A Phase 2 Study to Evaluate the Safety and Efficacy of Pitolisant in Patients With Prader-Willi Syndrome, Followed by an Open Label Extension

Inclusion criteria

• ✓. Is able to provide voluntary, written informed consent (patient or parent\[s\]/legal guardian\[s\]) and, where applicable, voluntary, written assent (patient, as appropriate).
• ✓. Has a diagnosis of PWS confirmed by genetic testing and/or patient medical records. Genetic testing will be provided by the Sponsor, if not confirmed based on the review of the patient's medical records.
• ✓. Male or female patients ages 6 to 65 years at the time of enrollment.
• ✓. Demonstrates adequate sleep duration via patient sleep diary during Screening, defined as at least 8 hours of sleep per night for patients ages 6 to \<12 years, at least 7 hours for patients ages 12 to \<18 years, or at least 6 hours for patients ages ≥18 years, based on the mean number of hours from up to 14 nights (at least 7 nights must be recorded for evaluation).
• ✓. Has EDS as determined by Epworth Sleepiness Scale for Children and Adolescents (ESS-CHAD) (parent/caregiver version) score of ≥12.
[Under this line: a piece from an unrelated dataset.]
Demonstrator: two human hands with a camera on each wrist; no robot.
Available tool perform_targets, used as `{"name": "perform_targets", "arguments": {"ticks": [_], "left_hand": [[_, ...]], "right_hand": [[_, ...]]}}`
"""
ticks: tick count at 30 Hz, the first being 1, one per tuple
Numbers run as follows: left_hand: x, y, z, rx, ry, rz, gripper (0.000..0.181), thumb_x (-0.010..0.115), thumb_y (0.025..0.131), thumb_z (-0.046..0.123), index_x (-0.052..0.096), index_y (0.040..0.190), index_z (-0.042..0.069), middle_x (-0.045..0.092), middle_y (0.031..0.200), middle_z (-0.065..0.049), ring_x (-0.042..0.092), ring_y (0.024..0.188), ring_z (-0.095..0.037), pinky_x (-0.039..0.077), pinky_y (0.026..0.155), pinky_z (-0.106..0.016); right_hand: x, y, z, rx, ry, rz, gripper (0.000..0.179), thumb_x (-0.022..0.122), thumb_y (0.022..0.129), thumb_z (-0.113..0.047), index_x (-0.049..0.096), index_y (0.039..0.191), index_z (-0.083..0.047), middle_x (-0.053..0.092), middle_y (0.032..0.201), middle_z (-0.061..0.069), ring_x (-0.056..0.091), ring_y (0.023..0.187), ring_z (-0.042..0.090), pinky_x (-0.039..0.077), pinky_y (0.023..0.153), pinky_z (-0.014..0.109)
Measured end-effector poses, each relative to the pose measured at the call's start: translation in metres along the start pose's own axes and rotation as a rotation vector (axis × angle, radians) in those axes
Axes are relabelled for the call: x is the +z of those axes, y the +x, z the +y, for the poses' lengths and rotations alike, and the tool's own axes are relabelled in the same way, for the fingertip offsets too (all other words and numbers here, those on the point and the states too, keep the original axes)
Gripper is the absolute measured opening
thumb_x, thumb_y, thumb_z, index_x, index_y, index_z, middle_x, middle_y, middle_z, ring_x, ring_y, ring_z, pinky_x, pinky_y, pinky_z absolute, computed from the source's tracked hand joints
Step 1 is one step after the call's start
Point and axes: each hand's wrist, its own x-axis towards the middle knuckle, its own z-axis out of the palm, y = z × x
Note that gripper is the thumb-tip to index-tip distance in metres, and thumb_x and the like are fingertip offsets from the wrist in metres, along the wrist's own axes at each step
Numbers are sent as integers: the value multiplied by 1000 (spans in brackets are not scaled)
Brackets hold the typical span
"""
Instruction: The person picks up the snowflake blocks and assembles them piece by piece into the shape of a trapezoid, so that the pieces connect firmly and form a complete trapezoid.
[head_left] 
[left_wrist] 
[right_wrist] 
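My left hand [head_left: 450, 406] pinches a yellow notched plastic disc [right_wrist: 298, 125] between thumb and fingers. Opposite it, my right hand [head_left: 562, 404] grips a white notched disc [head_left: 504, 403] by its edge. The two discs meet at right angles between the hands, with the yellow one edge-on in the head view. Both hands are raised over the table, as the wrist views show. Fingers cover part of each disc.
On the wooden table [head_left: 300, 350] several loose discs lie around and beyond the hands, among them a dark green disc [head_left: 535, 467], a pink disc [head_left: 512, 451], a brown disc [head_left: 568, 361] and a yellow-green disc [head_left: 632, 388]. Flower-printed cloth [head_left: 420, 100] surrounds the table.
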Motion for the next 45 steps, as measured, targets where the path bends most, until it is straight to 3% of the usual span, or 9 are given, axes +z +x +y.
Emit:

• ✓. If taking hormone treatments (including growth hormone, testosterone, and estrogen supplements) and/or allowed chronic concomitant medication or supplements, patient must be on a stable dose of these medications for 3 months prior to randomization and for the duration of the Double-Blind Treatment Phase of the study; a 10% variability in hormone dose is allowed.
• ✓. If taking a wake-promoting treatment that could affect EDS (including stimulants, modafinil, and armodafinil), must be on a stable dose for at least 28 days prior to Screening and remain on a stable dose during the Double-Blind Treatment Phase of the study (dose adjustments will be permitted in the OLE Phase) or agree to wash out of treatment for 5 half-lives or 14 days, whichever is longer.
• ✓. If taking a chronically administered sedating medication for management of behavioral manifestations (e.g., hypnotics, benzodiazepines, antipsychotics, alpha agonists, anticholinergics, and antidepressants) must be on a stable dose for at least 28 days prior to Screening and remain on a stable dose during the Double-Blind Treatment Phase of the study (dose adjustments will be permitted in the OLE Phase) or agree to wash out of treatment for 5 half-lives or 14 days, whichever is longer.